Ocorre que a Receita, ao analisar a DComp, pode não homologar utilizando critérios subjetivos. Quando a RFB não homologa a compensação, automaticamente é aplicada uma multa isolada de 50% sobre o débito, conforme estabelecido no §17 do artigo 74 da Lei 9.430/96.
Até então, em casos de não homologação, o contribuinte apenas recebia despacho decisório indeferindo a compensação com a cobrança adicional de juros e multa moratória limitada a 20%. Com o advento do mencionado §17 do artigo 74 da Lei 9.430/96 (com redação dada pela Lei nº 13.097 de 2015), a multa isolada de 50% pune duplamente o contribuinte, afrontando claramente os princípios do não confisco, da razoabilidade e da proporcionalidade.
A controvérsia será julgada no RE 796.939/RS, de relatoria do ministro Edson Fachin, que conta com parecer da Procuradoria-Geral da República opinando pela inconstitucionalidade da norma por afronta ao artigo 5º, XXXIV, alínea “a”, da Constituição, que assegura o direito de petição.
Ora, o contribuinte de boa-fé não pode ser lesado por apenas exercer o seu direito de petição. O questionado parágrafo 17 contém normas punitivas contra o contribuinte que age de boa-fé. Trata-se de “multa pela simples conduta lícita do contribuinte, dentro dos limites do regular exercício do seu direito, quando o seu pedido de ressarcimento ou de compensação vier a ser indeferido administrativamente” [1], conforme argumento da Confederação Nacional das Indústrias (CNI) em sua contestação na ADI 4965, de relatoria do ministro Gilmar Mendes. A imposição da multa violaria o direito fundamental de petição aos poderes públicos (artigo 5º, inciso XXXIV, letra a, da Constituição Federal-CF); o direito ao contraditório e à ampla defesa (artigo 5º, inciso LV da CF); a vedação da utilização de tributos com efeito de confisco (artigo 150, inciso IV, da CF); e os princípios da razoabilidade e proporcionalidade.
No julgamento do RE 796.939, em abril passado, o ministro Edson Fachin (relator) que negou provimento ao recurso e fixou a tese (Tema 736 da repercussão geral): “É inconstitucional a multa isolada prevista em lei para incidir diante da mera negativa de homologação de compensação tributária por não consistir em ato ilícito com aptidão para propiciar automática penalidade pecuniária”. Em seguida, o ministro Gilmar Mendes pediu vista. Houve inclusão em pauta para julgamento no dia 10 de dezembro passado, porém, foi retirado de pauta e por ora não há previsão de nova data para julgamento.

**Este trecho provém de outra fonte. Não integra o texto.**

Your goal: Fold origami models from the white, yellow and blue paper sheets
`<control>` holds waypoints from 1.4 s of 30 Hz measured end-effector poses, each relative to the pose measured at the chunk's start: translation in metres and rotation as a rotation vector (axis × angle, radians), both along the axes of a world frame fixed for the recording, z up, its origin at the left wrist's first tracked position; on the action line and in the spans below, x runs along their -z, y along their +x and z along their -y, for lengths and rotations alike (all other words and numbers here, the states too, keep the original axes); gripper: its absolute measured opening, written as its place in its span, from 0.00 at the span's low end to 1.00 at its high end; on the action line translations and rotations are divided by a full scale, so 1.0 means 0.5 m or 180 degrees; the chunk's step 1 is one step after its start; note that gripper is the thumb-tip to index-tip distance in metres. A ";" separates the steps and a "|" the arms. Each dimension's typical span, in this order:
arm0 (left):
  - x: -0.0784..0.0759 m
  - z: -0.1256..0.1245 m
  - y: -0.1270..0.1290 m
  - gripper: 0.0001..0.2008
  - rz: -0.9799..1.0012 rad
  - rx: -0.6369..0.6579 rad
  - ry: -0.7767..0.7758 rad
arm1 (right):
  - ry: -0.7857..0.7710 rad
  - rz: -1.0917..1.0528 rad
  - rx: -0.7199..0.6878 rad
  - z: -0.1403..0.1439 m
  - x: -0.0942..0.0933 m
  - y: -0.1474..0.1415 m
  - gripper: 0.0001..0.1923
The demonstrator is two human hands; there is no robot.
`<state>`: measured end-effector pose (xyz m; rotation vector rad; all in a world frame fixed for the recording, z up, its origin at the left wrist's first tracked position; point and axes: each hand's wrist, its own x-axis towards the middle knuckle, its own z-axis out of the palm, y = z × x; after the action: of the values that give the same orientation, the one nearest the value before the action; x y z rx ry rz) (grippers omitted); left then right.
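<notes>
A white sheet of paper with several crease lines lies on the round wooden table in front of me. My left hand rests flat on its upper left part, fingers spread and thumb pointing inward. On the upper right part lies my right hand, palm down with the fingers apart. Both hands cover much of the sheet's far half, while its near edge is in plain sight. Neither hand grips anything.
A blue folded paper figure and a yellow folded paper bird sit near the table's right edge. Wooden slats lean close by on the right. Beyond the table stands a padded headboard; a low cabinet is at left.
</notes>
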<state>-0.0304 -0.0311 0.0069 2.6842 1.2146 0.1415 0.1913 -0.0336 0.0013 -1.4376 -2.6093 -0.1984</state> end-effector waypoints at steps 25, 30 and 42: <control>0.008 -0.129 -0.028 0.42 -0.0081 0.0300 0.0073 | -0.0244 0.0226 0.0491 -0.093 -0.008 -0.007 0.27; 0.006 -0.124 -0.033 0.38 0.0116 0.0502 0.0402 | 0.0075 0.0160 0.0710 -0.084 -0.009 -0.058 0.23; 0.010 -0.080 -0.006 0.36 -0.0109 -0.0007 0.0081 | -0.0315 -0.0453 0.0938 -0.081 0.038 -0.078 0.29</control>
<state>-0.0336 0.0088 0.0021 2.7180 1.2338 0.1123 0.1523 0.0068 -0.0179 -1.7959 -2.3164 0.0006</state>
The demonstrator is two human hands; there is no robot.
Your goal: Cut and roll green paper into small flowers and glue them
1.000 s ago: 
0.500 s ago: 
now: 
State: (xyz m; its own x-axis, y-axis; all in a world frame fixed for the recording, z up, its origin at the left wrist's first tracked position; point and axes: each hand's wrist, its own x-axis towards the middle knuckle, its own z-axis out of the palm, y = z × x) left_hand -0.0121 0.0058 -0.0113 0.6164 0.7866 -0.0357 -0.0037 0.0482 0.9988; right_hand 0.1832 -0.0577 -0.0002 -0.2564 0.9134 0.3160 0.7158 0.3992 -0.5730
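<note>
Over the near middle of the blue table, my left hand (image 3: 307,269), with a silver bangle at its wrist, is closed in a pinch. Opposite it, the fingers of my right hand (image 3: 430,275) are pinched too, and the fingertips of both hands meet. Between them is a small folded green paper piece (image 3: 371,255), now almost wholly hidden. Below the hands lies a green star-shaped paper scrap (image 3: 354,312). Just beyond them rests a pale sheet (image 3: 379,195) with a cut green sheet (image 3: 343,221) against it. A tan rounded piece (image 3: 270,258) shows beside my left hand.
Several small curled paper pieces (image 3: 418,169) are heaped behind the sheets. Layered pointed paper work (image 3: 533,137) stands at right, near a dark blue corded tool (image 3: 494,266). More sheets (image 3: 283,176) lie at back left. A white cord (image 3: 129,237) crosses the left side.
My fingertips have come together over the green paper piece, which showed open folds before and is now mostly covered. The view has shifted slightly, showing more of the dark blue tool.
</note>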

A jurisprudência consolidada no âmbito dos Tribunais Regionais Federais da 3ª e da 4ª Região — neste último, respaldada inclusive por pronunciamento de sua Corte Especial — aponta para a inconstitucionalidade da multa em apreço, desde que ausente dolo ou fraude.
Espera-se que o julgamento do STF siga o mesmo caminho, quando retomado. Afinal, busca-se garantir a prevalência da norma constitucional e seus princípios basilares, não podendo uma norma infraconstitucional se opor de forma tão evidente em prejuízo dos contribuintes.